In the above experiments, all models are 130M-parameter diffusion transformers (DiT) trained for 1M steps, following the setup of existing literature. We report the upper bound of the perplexity (PPL) of diffusion, and the generative perplexity (Gen. PPL) measured by GPT-2 Large on 1024 samples. For LM1B, the sample length is 128, with NFE=128. For OWT, the sample length is 1024, with NFE=1024.
On LM1B, LangFlow achieves a Gen. PPL of 81.5, outperforming the best discrete diffusion baseline (DUO at 97.6) by more than 15 points. In terms of dataset PPL, LangFlow (30.0) beats all discrete diffusion. On OWT, LangFlow (24.6) also yields perplexity only with a gap of 1.4 compared to MDLM (23.2). This is the first time that continuous diffusion rivals discrete diffusion in standard language modeling benchmarks.
Across 7 zero-shot benchmarks, LangFlow beats the autoregressive baseline on 4 out of 7 (PTB, Lambada, PubMed, Arxiv) and MDLM on 3 out of 7 (PTB, Wikitext, Lambada). Overall, LangFlow performs better in zero-shot transfer compared to existing continuous and uniform diffusion methods.
TL;DR: Diffusion should complement autoregressive models in controllability and multimodality rather than replace them.

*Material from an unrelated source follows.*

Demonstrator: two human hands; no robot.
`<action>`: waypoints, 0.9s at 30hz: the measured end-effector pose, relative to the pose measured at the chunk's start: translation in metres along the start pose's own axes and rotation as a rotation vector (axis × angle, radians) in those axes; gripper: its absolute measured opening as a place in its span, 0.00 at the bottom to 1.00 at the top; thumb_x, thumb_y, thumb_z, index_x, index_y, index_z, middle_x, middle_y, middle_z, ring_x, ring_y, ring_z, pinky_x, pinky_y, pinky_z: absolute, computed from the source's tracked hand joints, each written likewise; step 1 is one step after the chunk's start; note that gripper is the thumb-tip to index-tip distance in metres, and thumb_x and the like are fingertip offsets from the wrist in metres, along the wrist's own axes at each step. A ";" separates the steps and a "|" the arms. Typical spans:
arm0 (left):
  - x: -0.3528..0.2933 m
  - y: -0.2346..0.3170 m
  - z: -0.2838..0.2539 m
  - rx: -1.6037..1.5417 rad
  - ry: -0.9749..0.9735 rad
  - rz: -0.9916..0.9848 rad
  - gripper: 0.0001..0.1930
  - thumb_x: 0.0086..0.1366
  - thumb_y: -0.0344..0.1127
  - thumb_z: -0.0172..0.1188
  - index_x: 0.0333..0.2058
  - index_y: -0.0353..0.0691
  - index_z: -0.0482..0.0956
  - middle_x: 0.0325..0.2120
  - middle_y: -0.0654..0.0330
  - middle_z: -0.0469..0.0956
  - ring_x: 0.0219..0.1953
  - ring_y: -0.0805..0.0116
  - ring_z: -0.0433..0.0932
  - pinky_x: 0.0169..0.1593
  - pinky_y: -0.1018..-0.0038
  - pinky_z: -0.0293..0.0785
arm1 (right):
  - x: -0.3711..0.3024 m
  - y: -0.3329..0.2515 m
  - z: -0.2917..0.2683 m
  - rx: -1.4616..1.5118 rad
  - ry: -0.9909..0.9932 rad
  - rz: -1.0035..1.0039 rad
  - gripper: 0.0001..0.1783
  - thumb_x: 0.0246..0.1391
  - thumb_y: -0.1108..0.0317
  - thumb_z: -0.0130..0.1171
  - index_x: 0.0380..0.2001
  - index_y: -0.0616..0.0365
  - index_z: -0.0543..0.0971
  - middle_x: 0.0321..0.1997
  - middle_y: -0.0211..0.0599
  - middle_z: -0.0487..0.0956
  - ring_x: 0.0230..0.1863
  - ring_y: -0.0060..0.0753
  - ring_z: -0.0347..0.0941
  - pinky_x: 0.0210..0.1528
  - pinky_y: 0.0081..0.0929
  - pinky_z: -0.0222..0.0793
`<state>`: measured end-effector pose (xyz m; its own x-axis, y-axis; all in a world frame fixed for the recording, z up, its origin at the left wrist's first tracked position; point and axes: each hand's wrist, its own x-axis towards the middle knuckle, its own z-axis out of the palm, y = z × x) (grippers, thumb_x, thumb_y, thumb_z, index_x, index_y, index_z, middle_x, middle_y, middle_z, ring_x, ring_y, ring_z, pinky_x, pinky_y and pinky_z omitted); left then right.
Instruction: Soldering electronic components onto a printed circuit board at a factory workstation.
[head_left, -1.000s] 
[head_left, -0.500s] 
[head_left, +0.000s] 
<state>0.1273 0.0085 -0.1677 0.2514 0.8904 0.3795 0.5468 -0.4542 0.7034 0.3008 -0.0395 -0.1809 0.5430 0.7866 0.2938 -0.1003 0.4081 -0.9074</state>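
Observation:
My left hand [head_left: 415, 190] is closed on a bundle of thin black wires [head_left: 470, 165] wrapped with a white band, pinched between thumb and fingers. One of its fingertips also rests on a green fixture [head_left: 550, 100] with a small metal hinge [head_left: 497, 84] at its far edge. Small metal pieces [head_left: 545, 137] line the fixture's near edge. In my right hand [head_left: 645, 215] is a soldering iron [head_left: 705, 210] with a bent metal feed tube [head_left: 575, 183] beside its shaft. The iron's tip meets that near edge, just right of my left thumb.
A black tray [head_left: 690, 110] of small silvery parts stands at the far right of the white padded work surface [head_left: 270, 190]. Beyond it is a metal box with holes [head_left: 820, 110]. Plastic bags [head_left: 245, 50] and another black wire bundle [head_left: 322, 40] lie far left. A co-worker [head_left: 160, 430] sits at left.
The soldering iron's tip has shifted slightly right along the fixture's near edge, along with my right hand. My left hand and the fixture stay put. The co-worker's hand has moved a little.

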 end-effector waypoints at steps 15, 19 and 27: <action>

Continuous diffusion is well suited to this goal.
In previous sections, we showed that continuous diffusion can empirically rival discrete diffusion in language modeling. However, a substantial performance gap between diffusion and autoregressive methods remains. Experimental results at scale consistently indicate that diffusion does not outperform autoregressive models overall in language modeling. This brings us back to the question raised at the beginning: why should we pursue diffusion language models?
Sampling efficiency alone is not a sufficiently strong justification. While much of the literature presents it as a potential advantage, recent large-scale comparisons
Given that autoregressive Transformers have become the gold standard for both effectiveness and efficiency in language modeling, a more practical goal for diffusion language models is to complement them rather than replace them. From this perspective, we can identify two key limitations of autoregressive models where diffusion may offer distinct advantages:
1) Controllability. Autoregressive models are inherently limited in controllability because they do not leverage latent variables during sampling. In contrast, diffusion models transform noisy latent variables into data samples through editable trajectories. This creates opportunities for controllable generation, such as guidance mechanisms. Diffusion models can therefore serve as controllable drafters in speculative decoding
2) Multimodality. The physical world consists of continuous signals—images, video, audio, and actions. Representing these signals as discrete tokens in autoregressive models is not a natural approach, particularly when multiple modalities interact. Because diffusion operates in continuous spaces, it is a promising foundation for multimodal paradigms grounded in the physical world, such as vision-centric world models.
Admittedly, without large-scale empirical validation, these hypotheses about the potential of diffusion language models remain unconfirmed. Nevertheless, we believe the future of language modeling lies not in a single unified model, but in a system of diverse models that each leverage their own strengths in a coordinated framework. From this perspective, the goal of developing diffusion language models should not be to chase performance by mimicking autoregressive methods at the cost of losing their defining characteristics. Instead, we should optimize diffusion while preserving what makes it unique, and then identify its role within the broader ecosystem of language models. In other words, we should no longer force diffusion into the autoregressive paradigm. Let diffusion be diffusion first.
This leads to our answer to why we work on continuous diffusion language models: they may not be the most performant variant, but they best preserve the defining properties of diffusion itself—and that is precisely why diffusion language models are worth pursuing.